[What to produce]:
Where the records below show the word "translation" in a line, please copy that line.

-------

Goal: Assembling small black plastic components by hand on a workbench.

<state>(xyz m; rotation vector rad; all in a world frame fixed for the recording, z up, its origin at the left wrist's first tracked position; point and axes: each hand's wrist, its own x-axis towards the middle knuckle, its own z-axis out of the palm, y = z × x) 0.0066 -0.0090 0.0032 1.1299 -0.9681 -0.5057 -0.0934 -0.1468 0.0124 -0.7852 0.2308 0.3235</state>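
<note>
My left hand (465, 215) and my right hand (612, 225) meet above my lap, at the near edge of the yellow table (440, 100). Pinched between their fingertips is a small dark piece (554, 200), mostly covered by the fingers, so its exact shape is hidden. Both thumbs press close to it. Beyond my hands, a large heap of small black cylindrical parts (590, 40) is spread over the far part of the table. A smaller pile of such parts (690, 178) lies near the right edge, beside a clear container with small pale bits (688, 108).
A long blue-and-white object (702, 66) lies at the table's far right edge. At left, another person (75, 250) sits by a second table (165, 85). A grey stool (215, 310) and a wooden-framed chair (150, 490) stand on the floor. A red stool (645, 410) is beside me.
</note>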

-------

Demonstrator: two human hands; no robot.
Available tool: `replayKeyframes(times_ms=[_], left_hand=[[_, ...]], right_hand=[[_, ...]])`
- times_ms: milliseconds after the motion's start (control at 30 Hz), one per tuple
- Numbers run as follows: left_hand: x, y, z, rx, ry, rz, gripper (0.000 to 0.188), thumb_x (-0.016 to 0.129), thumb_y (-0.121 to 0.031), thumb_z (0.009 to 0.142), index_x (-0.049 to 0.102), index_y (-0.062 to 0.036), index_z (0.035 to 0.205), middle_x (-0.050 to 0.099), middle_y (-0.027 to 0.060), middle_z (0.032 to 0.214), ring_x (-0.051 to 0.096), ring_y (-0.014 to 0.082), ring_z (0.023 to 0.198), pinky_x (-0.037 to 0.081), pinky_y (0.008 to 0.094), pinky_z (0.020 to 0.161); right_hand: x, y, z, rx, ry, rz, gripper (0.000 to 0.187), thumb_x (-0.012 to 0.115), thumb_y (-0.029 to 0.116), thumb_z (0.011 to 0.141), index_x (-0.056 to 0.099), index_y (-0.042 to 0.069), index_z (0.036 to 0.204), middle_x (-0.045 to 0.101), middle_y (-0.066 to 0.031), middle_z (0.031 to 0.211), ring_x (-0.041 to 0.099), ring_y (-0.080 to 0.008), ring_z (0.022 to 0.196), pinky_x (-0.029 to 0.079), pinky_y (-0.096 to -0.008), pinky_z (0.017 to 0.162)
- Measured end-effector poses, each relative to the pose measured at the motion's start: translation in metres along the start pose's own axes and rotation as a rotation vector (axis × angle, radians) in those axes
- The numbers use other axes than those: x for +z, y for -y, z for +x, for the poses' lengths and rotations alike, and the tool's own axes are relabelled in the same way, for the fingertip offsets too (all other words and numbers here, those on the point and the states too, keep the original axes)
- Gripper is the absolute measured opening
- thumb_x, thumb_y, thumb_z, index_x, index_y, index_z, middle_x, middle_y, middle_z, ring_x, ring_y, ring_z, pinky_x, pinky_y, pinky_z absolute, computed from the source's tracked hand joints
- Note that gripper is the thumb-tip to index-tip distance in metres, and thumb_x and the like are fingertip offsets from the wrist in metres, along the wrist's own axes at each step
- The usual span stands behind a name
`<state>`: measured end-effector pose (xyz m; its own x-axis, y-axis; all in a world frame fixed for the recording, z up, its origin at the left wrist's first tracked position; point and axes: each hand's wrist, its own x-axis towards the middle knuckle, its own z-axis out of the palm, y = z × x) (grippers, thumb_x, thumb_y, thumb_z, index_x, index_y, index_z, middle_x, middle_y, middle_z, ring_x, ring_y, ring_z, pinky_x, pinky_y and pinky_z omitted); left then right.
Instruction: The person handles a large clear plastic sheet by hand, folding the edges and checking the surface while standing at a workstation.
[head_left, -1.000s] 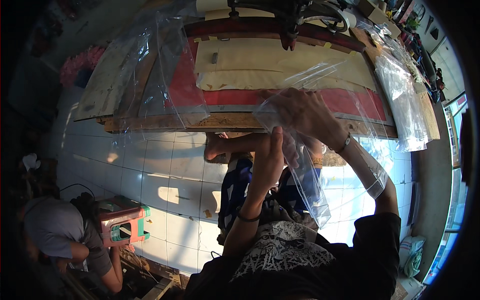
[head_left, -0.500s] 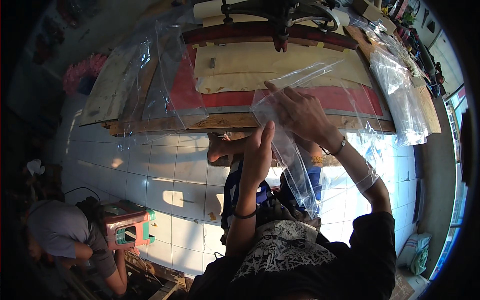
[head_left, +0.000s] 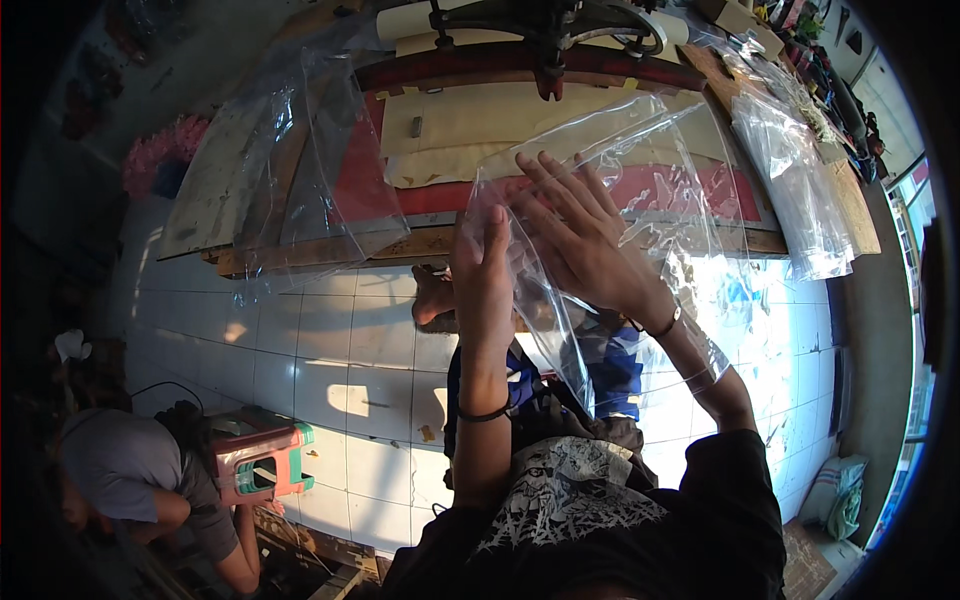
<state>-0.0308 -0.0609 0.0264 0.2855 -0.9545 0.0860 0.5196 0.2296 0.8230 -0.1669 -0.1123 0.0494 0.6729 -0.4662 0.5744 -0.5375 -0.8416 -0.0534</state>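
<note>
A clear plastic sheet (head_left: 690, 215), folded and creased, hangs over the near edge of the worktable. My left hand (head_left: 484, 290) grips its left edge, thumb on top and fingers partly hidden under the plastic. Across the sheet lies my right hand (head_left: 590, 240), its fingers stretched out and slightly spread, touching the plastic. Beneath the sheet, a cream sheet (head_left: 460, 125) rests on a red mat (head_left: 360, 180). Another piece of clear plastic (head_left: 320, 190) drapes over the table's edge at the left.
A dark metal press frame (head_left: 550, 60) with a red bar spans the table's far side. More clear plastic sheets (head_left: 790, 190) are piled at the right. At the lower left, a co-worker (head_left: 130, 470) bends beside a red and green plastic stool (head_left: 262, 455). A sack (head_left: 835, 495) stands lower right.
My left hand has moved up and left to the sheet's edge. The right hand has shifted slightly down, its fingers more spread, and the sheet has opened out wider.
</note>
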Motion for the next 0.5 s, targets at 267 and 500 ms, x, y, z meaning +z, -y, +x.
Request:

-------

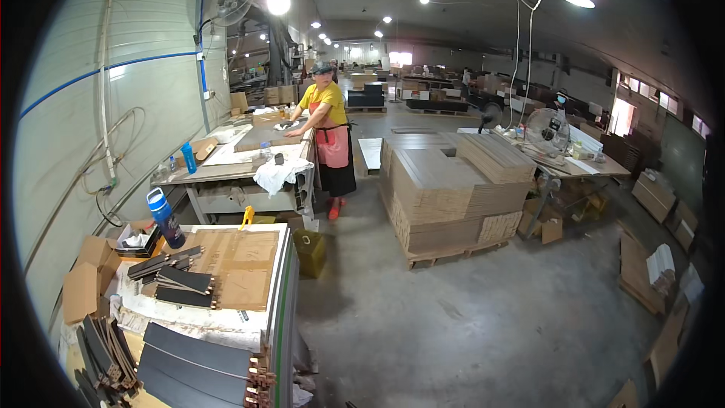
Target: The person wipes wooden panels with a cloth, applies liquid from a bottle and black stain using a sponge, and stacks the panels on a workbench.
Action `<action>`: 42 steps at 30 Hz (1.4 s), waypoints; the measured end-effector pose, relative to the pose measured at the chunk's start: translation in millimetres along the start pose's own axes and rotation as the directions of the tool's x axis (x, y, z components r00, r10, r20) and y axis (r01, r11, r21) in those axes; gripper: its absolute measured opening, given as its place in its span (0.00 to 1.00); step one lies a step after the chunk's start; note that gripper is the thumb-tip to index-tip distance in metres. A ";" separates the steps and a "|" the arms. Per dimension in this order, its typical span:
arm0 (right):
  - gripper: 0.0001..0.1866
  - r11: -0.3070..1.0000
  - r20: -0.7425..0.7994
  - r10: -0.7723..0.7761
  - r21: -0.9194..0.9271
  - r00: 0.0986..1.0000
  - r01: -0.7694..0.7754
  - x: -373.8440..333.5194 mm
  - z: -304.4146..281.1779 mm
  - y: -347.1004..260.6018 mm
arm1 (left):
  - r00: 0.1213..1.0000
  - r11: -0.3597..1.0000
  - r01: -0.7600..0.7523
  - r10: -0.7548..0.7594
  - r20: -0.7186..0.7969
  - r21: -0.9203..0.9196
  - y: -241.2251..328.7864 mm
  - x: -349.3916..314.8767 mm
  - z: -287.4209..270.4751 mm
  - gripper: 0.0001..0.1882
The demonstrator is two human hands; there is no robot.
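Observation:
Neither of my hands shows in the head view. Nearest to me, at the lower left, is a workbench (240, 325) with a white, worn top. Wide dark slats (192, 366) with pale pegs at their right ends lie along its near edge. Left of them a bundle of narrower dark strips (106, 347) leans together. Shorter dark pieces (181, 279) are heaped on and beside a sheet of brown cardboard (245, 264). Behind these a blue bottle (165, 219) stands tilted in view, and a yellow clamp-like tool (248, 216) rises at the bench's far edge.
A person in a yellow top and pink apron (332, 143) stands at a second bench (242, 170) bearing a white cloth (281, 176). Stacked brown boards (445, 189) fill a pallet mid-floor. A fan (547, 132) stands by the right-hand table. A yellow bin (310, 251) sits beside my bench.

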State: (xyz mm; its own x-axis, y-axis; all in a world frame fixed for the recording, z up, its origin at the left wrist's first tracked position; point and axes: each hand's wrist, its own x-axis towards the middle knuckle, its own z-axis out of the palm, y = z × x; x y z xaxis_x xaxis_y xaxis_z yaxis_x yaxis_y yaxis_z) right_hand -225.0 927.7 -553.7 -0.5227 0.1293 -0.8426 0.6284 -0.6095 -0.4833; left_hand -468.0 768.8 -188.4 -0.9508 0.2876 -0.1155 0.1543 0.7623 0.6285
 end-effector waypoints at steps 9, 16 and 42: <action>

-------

[Written solution]:
- Measured end-effector poses, each relative to the pose measured at the motion's start: translation in metres along the start pose's own axes and rotation as a rotation vector (axis × angle, radians) in those axes
Action `<action>`: 42 steps at 30 Hz (1.4 s), waypoints; the measured end-effector pose, relative to the pose measured at the chunk's start: translation in millimetres along the start pose's own axes and rotation as the directions of the tool's x axis (x, y, z components r00, r10, r20) and y axis (r01, r11, r21) in those axes; gripper: its absolute measured opening, given as its place in its span (0.00 to 1.00); step one lies a step after the chunk's start; note that gripper is the thumb-tip to index-tip distance in metres. A ";" separates the steps and a "|" the arms. Per dimension in this order, its typical span:

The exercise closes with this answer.